Manoalide, a novel nonsteroidal sesterterpenoid, is a potent inhibitor of phospholipase A 2 isolated from bee and cobra venoms. This report compares the inhibition by manoalide of phospholipase A 2 in crude cytosol fractions from four mammalian tissues with that of four purified extracellular phospholipase A 2's. Phospholipase A 2 isolated from bee venom ( Apis mellifera) was the most sensitive to inactivation by manoalide ( ic 50 ⋍ 0.12 μ M ). Extracellular phospholipase A 2 from rattlesnake and cobra venom was intermediate in sensitivity to manoalide ( ic 50 values of 0.7 and 1.9 μM respectively).
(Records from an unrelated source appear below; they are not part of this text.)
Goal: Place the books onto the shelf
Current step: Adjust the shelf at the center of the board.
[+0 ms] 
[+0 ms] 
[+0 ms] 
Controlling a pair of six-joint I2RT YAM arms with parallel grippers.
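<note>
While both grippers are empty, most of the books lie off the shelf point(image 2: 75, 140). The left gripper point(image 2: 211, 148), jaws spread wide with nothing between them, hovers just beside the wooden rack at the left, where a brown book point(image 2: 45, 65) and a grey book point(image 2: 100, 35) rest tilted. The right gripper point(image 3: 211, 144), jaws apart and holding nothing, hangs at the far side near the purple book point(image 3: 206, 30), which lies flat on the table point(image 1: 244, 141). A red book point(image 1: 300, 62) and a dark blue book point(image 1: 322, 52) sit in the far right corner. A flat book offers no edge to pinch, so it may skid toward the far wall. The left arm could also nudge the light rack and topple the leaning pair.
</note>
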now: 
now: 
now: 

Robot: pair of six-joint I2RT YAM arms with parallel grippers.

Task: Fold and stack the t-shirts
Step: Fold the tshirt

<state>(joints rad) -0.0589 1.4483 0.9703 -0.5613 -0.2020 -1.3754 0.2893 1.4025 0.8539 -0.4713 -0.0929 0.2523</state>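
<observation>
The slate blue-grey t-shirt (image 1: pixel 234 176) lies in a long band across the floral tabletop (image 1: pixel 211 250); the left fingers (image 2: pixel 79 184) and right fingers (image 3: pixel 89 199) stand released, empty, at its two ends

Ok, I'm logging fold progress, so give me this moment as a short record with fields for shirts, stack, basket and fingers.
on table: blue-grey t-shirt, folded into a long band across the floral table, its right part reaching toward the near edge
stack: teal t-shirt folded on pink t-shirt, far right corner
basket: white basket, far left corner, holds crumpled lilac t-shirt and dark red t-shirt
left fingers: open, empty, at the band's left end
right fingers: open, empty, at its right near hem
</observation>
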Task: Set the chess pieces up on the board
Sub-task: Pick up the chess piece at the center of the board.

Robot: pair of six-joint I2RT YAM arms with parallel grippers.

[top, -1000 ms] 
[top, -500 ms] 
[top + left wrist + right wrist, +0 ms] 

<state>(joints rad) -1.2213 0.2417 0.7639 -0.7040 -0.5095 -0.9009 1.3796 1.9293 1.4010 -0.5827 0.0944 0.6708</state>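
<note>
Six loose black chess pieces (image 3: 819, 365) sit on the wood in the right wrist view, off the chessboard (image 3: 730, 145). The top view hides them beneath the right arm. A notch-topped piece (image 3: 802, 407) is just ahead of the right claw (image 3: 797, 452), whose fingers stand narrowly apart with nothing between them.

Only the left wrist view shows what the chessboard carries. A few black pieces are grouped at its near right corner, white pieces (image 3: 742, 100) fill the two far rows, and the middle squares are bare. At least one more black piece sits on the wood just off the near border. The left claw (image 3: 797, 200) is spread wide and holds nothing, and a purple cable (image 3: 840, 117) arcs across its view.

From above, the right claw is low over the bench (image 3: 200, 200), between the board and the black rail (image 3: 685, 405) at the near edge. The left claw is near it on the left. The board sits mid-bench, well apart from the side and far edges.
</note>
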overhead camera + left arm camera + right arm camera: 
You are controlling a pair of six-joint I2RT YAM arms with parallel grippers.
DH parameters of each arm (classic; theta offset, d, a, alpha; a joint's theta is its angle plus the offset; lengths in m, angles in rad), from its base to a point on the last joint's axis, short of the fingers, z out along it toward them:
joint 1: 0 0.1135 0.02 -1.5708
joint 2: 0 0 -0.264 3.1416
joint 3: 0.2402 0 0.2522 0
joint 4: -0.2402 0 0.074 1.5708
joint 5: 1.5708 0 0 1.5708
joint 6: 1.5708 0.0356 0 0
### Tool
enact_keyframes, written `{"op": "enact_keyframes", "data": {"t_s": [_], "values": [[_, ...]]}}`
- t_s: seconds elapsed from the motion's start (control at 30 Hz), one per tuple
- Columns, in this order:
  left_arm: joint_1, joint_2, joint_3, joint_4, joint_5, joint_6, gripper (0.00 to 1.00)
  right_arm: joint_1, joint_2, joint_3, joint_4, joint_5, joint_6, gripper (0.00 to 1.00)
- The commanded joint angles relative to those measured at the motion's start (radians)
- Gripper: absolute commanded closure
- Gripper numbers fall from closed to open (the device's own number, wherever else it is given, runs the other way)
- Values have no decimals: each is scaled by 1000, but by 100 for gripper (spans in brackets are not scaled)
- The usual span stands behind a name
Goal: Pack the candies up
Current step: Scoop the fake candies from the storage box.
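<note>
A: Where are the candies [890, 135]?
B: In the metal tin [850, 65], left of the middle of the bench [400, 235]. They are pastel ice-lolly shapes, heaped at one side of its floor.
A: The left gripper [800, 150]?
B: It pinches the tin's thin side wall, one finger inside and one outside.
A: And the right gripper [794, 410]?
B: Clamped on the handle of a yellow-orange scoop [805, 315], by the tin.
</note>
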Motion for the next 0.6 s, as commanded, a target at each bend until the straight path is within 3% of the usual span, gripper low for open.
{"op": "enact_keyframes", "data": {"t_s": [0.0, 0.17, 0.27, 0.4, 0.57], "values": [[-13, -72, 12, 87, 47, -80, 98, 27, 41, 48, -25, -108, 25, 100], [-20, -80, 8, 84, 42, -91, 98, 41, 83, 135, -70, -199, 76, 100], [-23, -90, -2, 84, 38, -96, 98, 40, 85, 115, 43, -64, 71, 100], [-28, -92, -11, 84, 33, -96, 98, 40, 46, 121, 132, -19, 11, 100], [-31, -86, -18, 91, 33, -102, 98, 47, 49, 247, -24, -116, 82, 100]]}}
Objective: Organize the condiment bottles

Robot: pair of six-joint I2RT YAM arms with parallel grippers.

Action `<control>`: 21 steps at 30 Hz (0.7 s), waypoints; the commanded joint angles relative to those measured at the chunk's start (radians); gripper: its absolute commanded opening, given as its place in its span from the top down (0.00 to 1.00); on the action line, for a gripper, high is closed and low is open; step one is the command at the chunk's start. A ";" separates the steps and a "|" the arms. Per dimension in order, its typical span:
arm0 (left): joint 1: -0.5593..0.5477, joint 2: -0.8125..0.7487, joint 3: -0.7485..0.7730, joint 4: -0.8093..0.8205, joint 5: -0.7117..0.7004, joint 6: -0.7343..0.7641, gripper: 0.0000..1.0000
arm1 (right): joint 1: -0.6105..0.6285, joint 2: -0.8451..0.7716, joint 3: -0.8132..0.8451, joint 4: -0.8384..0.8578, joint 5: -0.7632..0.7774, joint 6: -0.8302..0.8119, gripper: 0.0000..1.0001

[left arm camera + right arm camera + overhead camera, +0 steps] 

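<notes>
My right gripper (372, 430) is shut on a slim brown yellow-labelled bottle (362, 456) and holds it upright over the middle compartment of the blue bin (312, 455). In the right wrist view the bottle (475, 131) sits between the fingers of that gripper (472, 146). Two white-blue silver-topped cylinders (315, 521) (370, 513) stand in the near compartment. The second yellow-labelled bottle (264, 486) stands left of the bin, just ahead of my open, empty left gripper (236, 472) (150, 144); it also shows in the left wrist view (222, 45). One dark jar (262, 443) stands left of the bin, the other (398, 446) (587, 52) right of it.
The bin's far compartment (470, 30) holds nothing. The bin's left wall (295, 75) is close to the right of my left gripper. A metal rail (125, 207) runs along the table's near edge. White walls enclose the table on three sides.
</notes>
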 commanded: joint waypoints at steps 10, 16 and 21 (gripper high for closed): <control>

Porcine pancreatic phospholipase A 2 was relatively resistant to inactivation by manoalide ( ic 50 ⋍ 30 μ M ). The phospholipase A 2 assayed in crude cytosol fractions from four mammalian tissues exhibited ic 50 values of 30 μM or greater. Cytosolic proteins as well as bovine serum albumin and poly-L-lysine ( Mr = 57,000) protected purified bee venom phospholipase A 2 from inactivation by manoalide. In contrast, amino acids such as lysine and alanine failed to protect the purified enzyme from inactivation. Proteins and certain amino acids, such as lysine, formed a chromogenic product when incubated with manoalide. These data suggest that lysine is capable of reacting with manoalide, but only when it is present in macromolecules is it capable of protecting phospholipase A 2 from inactivation by manoalide. Because cellular proteins protect PLA 2 from inactivation by manoalide, high concentrations of manoalide must be applied topically to produce statistically significant inactivation of intracellular phospholipase A 2. Finally, a chemical model is presented which explains the formation of a chromogenic product when manoalide is incubated with proteins and amino acids.